> **PROBLEM DETAILS**:
Repeat every line of the data exactly; the pictures stay out.

> **COLLECTED MATERIAL**:
--------------------------------
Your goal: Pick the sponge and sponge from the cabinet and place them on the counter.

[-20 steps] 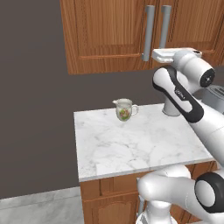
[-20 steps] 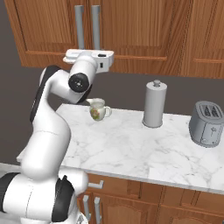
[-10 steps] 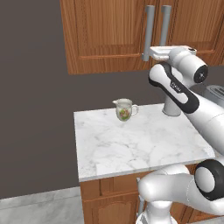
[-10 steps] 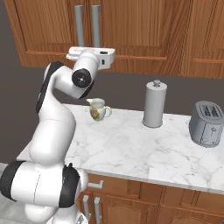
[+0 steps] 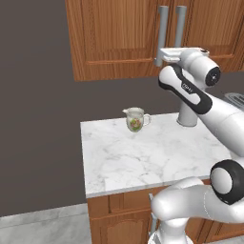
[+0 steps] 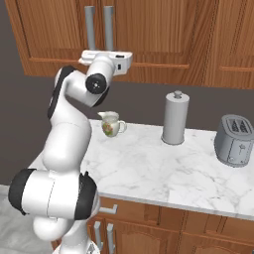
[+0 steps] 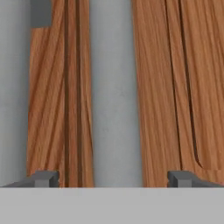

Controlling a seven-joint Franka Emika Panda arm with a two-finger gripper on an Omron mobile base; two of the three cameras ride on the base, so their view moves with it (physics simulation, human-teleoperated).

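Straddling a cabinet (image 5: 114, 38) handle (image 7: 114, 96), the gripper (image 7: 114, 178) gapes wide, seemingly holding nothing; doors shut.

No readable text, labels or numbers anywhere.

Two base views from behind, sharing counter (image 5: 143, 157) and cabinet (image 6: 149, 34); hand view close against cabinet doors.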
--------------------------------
> **OUTPUT BELOW**:
Your goal: Pick the sponge and sponge from the cabinet and place them on the counter.

[-20 steps] 
[-20 steps] 
[-10 steps] 
[-10 steps] 
[+0 steps] 
[+0 steps] 
[+0 steps] 

Controlling a seven-joint Franka Emika Panda arm with a two-finger gripper on an Omron mobile base; two of the three cameras ride on the base, so their view moves with it (physics simulation, human-teleoperated).

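Straddling a cabinet (image 5: 114, 38) handle (image 7: 114, 96), the gripper (image 7: 114, 178) gapes wide, seemingly holding nothing; doors shut.

No readable text, labels or numbers anywhere.

Two base views from behind, sharing counter (image 5: 143, 157) and cabinet (image 6: 149, 34); hand view close against cabinet doors.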

The exercise is fully answered.